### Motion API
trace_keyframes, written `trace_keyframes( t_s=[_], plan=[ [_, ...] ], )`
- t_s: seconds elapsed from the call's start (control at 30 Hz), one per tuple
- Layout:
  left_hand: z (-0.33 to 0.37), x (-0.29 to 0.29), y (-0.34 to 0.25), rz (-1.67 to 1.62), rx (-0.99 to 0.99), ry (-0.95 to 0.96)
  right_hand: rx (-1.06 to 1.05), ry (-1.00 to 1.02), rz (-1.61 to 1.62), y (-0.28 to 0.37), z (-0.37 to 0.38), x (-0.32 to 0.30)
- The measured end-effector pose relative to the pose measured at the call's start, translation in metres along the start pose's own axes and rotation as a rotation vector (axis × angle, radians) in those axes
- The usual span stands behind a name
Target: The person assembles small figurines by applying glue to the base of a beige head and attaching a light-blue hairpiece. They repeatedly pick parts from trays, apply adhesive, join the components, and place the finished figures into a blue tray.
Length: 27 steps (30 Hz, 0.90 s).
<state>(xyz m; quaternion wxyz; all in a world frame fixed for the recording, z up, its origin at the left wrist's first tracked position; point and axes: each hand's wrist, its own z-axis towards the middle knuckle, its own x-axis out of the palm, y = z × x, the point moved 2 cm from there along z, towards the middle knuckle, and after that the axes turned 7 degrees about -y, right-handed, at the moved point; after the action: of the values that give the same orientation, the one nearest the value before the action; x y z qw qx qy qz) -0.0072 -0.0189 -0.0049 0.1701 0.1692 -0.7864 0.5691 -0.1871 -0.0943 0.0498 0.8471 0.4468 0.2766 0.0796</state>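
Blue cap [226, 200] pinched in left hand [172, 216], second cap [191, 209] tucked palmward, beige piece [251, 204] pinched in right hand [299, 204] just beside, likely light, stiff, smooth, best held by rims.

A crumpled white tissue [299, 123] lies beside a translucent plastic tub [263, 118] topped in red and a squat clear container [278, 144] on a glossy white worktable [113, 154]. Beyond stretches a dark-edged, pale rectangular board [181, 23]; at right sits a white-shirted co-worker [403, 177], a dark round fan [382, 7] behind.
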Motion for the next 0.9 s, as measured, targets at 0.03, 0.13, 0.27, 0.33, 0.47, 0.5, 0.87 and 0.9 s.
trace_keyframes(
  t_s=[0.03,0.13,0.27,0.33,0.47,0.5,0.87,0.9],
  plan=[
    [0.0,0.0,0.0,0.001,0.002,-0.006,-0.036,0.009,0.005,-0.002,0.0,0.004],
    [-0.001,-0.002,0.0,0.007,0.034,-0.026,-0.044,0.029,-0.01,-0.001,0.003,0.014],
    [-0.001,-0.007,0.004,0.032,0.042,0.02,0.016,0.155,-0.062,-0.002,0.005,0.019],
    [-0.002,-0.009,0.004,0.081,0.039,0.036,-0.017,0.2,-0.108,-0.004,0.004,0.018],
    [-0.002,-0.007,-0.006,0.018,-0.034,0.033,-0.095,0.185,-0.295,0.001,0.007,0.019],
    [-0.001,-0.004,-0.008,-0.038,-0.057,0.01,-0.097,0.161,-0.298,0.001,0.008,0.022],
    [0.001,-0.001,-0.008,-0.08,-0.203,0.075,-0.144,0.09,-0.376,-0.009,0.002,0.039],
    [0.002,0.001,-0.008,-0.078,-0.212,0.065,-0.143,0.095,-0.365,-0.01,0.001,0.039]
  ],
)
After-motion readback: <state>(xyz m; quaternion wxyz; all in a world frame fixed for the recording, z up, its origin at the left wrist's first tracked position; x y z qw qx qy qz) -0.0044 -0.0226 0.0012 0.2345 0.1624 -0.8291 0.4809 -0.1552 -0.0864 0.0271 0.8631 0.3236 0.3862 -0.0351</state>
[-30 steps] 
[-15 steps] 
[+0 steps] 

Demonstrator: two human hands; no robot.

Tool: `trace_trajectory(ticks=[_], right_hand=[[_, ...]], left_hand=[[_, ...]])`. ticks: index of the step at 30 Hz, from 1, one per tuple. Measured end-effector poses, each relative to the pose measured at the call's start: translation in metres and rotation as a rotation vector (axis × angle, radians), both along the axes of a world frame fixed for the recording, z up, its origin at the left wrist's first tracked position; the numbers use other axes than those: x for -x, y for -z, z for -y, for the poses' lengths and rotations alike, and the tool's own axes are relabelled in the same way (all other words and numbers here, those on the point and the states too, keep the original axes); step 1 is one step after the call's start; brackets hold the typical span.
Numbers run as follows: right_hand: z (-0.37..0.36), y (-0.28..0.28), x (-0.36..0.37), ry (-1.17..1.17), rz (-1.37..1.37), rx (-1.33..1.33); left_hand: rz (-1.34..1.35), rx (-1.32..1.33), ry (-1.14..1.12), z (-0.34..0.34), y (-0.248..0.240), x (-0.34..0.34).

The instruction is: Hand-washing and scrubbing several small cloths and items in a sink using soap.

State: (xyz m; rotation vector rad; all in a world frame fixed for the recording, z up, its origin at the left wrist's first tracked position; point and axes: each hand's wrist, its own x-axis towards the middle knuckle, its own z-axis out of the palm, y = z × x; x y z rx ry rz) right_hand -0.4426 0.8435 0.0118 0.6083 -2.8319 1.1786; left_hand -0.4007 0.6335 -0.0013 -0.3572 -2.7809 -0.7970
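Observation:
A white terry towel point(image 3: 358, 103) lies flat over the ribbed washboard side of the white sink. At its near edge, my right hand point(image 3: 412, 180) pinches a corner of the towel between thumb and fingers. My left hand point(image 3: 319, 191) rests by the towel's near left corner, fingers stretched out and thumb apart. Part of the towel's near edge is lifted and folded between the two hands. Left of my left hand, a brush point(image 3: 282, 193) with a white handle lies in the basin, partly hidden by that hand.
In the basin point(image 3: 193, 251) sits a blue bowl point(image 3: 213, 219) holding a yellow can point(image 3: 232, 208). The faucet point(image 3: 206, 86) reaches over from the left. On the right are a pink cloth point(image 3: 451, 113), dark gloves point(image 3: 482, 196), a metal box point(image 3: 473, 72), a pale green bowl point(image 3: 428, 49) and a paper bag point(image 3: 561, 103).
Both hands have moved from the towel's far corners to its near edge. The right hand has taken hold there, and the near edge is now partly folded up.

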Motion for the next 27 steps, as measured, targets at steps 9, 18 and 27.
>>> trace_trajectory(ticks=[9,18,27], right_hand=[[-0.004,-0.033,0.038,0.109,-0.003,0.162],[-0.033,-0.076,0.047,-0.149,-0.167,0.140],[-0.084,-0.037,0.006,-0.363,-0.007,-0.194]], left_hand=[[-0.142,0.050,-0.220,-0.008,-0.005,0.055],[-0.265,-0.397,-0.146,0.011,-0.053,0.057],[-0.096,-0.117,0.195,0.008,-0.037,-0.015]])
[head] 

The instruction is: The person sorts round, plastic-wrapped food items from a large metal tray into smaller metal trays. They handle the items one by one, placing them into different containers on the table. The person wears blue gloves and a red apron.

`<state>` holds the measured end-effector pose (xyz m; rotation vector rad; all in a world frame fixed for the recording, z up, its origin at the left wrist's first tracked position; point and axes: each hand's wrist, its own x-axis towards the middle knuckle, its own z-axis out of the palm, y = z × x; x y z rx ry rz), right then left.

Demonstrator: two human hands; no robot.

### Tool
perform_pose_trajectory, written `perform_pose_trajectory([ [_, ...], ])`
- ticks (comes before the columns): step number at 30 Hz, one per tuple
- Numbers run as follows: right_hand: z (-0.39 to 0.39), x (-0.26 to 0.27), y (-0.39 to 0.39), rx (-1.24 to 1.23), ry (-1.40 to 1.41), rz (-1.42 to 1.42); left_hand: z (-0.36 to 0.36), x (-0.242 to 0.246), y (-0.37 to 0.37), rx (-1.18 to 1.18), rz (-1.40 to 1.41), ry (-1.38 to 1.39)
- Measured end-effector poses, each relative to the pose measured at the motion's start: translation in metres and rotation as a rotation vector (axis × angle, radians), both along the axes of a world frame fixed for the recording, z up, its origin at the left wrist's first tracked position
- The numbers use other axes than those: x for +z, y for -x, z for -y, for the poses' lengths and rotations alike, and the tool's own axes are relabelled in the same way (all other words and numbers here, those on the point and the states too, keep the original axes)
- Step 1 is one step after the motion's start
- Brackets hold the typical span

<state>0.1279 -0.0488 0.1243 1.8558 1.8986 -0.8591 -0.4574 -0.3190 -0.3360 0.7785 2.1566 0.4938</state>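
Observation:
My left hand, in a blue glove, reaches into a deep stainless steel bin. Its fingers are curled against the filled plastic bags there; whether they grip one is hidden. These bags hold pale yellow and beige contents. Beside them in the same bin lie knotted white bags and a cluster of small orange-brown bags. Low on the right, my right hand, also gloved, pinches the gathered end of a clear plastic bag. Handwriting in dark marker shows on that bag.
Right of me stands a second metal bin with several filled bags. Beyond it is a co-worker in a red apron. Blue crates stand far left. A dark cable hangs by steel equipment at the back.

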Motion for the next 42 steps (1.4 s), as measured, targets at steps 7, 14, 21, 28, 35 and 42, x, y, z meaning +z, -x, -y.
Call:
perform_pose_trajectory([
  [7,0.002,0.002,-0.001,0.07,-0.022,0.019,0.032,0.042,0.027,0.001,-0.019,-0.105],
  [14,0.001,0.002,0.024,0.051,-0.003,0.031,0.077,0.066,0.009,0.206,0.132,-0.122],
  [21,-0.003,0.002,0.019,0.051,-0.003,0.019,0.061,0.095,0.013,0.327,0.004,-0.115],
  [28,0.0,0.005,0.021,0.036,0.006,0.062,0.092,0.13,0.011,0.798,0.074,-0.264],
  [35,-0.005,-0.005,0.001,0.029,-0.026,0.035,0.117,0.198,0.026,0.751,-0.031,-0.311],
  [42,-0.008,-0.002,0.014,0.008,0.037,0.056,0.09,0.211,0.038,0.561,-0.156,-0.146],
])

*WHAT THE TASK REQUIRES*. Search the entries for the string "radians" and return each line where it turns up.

*SOLUTION FOR THIS TASK*.
- The measured end-effector pose relative to the pose measured at the call's start, translation in metres along the start pose's own axes and rotation as a rotation vector (axis × angle, radians) in those axes
Tool: `trace_trajectory(ticks=[_], right_hand=[[_, ...]], left_hand=[[_, ...]])`. ticks: index of the step at 30 Hz, from 1, one per tuple. Measured end-effector poses, each relative to the pose measured at the call's start: translation in metres and rotation as a rotation vector (axis × angle, radians), both along the axes of a world frame fixed for the recording, z up, its origin at the left wrist's first tracked position; the numbers use other axes than those: x for -x, y for -z, z for -y, for the poses' lengths and rotations alike, and the tool's own axes are relabelled in the same way (all other words and numbers here, those on the point and the states too, keep the original axes); step 1 is one step after the call's start; brackets hold the typical span.
- Measured end-effector poses, each relative to the pose measured at the motion's start: translation in metres and rotation as a rotation vector (axis × angle, radians), both along the axes of a world frame fixed for the recording, z up, its origin at the left wrist's first tracked position

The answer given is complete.